Relations and Functions
Relations and Functions – Complete Solutions
1.1 Introduction to Relations
A relation R from set A to set B is a subset of the Cartesian product A × B. Each ordered pair (a, b) in the relation represents a connection where a ∈ A and b ∈ B.
Example:
Let A = {1, 2, 3} and B = {a, b}. Then A × B = {(1,a), (1,b), (2,a), (2,b), (3,a), (3,b)}
A relation could be R = {(1,a), (2,b)} which is a subset of A × B.
1.2 Domain and Range
Domain: The set of all first elements in the ordered pairs of a relation is called the domain.
Co-domain: The set B to which the relation is defined is called the co-domain.
Range: The set of all second elements in the ordered pairs of a relation is called the range. Range ⊆ Co-domain
Example:
If R = {(1,2), (1,3), (2,3), (3,3)} then Domain = {1, 2, 3}, Range = {2, 3}
1.3 Functions
A function is a special type of relation where each element of the domain has exactly one image in the co-domain.
Definition:
A relation f: A → B is a function if for every a ∈ A, there exists a unique b ∈ B such that (a, b) ∈ f.
1.4 Types of Functions
1. One-to-One Function (Injective):
A function f: A → B is one-to-one if different elements of A have different images in B.

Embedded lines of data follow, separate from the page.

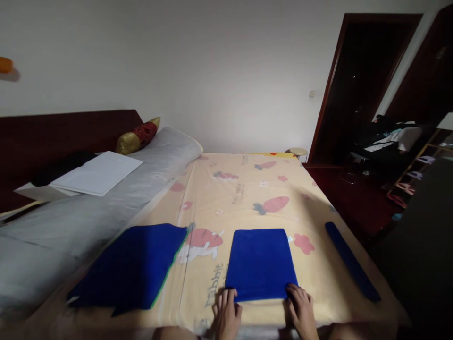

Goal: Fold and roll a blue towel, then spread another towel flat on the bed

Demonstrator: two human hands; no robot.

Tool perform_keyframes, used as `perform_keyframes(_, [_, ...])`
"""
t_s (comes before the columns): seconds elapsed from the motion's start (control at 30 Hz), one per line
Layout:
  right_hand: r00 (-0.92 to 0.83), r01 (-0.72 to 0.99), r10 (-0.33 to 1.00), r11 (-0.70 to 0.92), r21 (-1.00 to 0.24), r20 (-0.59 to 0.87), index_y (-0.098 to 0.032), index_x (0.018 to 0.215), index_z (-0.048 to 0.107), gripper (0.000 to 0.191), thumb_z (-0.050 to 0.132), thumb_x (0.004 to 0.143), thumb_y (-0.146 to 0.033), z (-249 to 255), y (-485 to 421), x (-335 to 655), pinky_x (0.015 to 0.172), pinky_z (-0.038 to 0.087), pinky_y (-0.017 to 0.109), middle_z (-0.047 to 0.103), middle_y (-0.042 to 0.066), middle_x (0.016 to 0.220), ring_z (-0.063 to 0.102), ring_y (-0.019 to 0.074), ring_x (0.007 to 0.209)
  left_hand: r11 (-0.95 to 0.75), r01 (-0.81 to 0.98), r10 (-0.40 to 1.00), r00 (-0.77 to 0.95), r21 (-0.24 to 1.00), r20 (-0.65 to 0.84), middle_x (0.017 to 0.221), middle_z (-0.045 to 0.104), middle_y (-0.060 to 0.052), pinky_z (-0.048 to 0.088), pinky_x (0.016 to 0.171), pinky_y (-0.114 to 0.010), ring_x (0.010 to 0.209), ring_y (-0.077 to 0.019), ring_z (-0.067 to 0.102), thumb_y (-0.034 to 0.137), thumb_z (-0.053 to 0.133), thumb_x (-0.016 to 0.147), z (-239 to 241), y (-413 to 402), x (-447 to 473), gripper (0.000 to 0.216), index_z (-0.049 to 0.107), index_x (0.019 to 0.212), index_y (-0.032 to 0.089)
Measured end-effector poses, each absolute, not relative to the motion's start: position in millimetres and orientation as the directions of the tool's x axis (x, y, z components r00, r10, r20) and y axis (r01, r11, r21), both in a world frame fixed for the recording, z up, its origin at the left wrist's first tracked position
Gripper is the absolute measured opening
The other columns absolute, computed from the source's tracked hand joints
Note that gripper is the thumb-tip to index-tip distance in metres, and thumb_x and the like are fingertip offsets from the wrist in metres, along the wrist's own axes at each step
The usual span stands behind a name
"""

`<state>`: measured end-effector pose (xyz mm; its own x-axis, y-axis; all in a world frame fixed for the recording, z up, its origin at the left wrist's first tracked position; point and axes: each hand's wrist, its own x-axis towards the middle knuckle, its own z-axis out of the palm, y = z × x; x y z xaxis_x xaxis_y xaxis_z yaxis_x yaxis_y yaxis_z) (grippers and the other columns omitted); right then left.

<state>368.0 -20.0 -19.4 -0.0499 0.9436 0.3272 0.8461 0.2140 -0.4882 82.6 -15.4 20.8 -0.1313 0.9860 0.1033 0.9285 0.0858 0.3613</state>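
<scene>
Here we are at the bed: a smooth blue cloth (262,264), folded into a neat near-square, lies flat on the crinkly, carrot-printed sheet (208,212). The left hand (227,309) and right hand (300,304) sit at its near corners, fingers curled; whether they pinch, I can't tell. Left, a rumpled blue piece (134,269) with green edging; right, a long narrow blue strip (352,262). Grey bedding (166,153) crowds the far left, under a flat white panel (101,172).

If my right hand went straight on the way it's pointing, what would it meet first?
Most likely the flat, rectangular blue cloth; your right hand seems to be touching its near right corner.
</scene>
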Motion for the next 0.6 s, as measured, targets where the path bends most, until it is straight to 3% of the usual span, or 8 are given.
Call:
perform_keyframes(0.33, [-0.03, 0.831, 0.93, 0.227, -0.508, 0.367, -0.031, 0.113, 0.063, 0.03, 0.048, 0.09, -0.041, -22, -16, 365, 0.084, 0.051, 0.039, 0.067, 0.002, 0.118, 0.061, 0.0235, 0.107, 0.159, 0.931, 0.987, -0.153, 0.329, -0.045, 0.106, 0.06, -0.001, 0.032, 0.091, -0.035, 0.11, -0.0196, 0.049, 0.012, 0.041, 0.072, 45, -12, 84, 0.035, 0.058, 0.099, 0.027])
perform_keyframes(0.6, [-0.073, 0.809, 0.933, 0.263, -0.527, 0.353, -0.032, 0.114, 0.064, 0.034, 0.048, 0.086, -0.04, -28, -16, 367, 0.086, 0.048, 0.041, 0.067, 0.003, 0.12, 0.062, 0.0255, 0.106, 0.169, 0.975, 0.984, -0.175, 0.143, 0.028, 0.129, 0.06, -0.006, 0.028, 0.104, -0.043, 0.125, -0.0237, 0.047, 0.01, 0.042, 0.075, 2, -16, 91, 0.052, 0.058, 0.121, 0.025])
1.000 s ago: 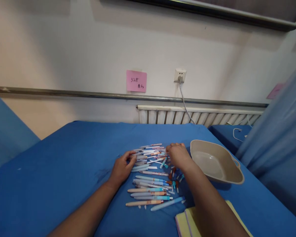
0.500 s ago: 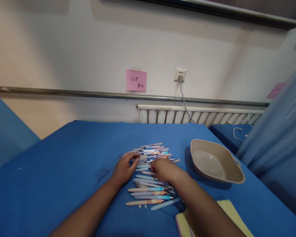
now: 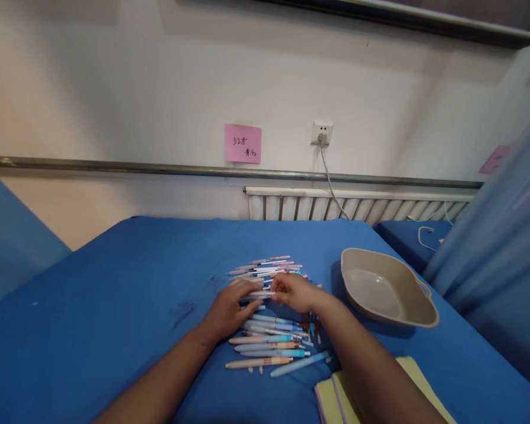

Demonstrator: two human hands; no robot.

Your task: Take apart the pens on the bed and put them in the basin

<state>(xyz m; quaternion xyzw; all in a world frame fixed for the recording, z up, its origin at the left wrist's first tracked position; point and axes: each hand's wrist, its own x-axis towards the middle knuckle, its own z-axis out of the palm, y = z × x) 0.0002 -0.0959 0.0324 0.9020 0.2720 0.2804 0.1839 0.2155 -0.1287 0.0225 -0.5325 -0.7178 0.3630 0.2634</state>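
Note:
Pens (image 3: 260, 361) in pale blue, peach, orange and white lie side by side in a long column on the blue-covered table. Over the middle of the column, my left hand (image 3: 229, 309) curls its fingers and thumb around the left ends of a few pens. Facing it, my right hand (image 3: 297, 292) pinches the right end of a light-coloured pen (image 3: 260, 294) that spans between both hands. Farther pens (image 3: 265, 270) lie beyond my hands, partly covered by the fingers. A light-blue pen (image 3: 298, 365) lies slanted near the front.
A beige plastic basin (image 3: 384, 294) stands to the right of the pens. Folded yellow cloth (image 3: 335, 397) lies under my right forearm. Two small white bits lie by the front pens. Behind the blue table (image 3: 115, 306) are a radiator, a rail and a plugged-in cable.
My right hand has moved slightly away from me, up to the pen it pinches. My left hand has shifted right, over the pens. Some pens between the hands have shifted.

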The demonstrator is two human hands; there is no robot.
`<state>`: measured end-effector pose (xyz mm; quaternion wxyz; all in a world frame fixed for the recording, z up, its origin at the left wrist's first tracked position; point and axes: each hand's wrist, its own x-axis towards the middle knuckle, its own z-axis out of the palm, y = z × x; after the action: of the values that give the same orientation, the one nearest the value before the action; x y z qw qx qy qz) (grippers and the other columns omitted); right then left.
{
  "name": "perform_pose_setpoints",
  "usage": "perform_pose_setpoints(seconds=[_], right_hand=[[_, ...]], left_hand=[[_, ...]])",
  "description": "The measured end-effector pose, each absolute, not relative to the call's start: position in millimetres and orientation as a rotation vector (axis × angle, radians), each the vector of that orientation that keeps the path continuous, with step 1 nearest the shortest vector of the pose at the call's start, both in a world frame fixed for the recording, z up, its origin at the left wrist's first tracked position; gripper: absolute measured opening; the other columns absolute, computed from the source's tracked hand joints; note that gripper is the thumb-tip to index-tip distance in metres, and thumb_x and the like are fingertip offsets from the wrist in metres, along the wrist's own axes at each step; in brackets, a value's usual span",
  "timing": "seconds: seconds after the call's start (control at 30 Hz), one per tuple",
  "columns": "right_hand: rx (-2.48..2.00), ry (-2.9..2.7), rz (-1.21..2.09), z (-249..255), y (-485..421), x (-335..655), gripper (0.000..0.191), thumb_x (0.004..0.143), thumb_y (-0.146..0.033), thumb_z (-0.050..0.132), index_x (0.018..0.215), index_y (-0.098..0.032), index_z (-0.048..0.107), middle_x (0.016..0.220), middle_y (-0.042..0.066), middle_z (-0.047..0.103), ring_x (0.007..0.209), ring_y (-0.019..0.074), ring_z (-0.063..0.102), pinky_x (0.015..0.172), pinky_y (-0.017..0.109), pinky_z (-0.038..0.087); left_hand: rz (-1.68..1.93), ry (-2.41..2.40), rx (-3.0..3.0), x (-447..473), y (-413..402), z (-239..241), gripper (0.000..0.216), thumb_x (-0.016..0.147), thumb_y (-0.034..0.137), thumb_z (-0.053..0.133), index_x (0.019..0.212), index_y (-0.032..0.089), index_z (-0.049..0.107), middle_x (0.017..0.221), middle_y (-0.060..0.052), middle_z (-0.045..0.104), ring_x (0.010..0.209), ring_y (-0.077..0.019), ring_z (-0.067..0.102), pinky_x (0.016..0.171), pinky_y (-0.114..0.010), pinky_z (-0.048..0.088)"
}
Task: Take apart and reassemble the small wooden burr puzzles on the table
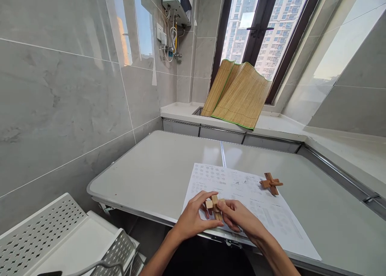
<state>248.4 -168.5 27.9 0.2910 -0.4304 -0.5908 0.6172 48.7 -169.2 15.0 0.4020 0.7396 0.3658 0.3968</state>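
Note:
My left hand (193, 215) and my right hand (238, 215) meet over the near edge of a printed instruction sheet (271, 215). Both pinch a small light wooden interlocking puzzle (213, 205), fingers closed round its bars. A second wooden puzzle (270, 183), darker and fully crossed together, lies on the sheet's far right corner, apart from both hands.
The sheet lies on a grey folding table (157, 171) set against tiled walls. A bamboo mat (238, 93) leans on the window ledge behind. A white perforated metal rack (60, 239) stands at the lower left.

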Motion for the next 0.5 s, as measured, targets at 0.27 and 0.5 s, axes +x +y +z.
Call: perform_pose_setpoints(seconds=[0.27, 0.5], right_hand=[[-1.19, -1.797, 1.063, 26.7, -174.5, 256.8, 0.044, 0.1, -0.061, 0.051, 0.117, -0.022, 0.062, 0.065, -0.004, 0.059, 0.055, 0.0151, 0.054, 0.06, 0.028, 0.042], [-1.196, -1.843, 1.034, 21.2, -174.9, 256.1, 0.042, 0.103, -0.059, 0.043, 0.087, -0.023, 0.058, 0.059, -0.005, 0.05, 0.056, 0.0148, 0.045, 0.059, 0.027, 0.037]], left_hand=[[1.032, 0.874, 1.773, 47.4, -171.2, 19.5, 0.069, 0.075, 0.026, 0.087, 0.138, 0.03, 0.059, 0.125, -0.005, 0.062, 0.113, -0.023, 0.061, 0.099, -0.033, 0.053], [1.004, 0.895, 1.863, 46.0, -169.4, 16.0, 0.072, 0.075, 0.022, 0.087, 0.14, 0.034, 0.057, 0.125, -0.003, 0.061, 0.108, -0.0213, 0.061, 0.102, -0.035, 0.05]])
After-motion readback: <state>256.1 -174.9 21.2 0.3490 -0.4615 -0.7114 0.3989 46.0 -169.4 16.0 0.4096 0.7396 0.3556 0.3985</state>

Mathematically: If f(a₁) = f(a₂), then a₁ = a₂
Example: f(x) = 2x + 3 is one-to-one
2. Onto Function (Surjective):
A function f: A → B is onto if every element of B has at least one pre-image in A.
Range = Co-domain
Example: f: R → R defined by f(x) = x³ is onto
3. Bijective Function:
A function that is both one-to-one and onto is called bijective.
Example: f(x) = 2x + 1 is bijective from R to R
1.5 Composite Functions
If f: A → B and g: B → C are two functions, then the composite function (g ∘ f): A → C is defined as (g ∘ f)(x) = g(f(x))
Example:
If f(x) = x + 1 and g(x) = 2x, then (g ∘ f)(x) = g(f(x)) = g(x+1) = 2(x+1) = 2x + 2
1.6 Inverse Functions
If f: A → B is a bijective function, then the inverse function f⁻¹: B → A is defined such that f⁻¹(f(x)) = x and f(f⁻¹(y)) = y
Method to find inverse:
- Let y = f(x)
- Solve for x in terms of y
- Replace x with f⁻¹(y) and y with x
Example:
Find the inverse of f(x) = 3x – 2
Let y = 3x – 2
3x = y + 2
x = (y + 2)/3
Therefore, f⁻¹(x) = (x + 2)/3
Exercise Solutions
Problem 1:
Question: If f(x) = x/(x+1), find f(f(x))
Solution:
f(f(x)) = f(x/(x+1)) = (x/(x+1)) / ((x/(x+1)) + 1)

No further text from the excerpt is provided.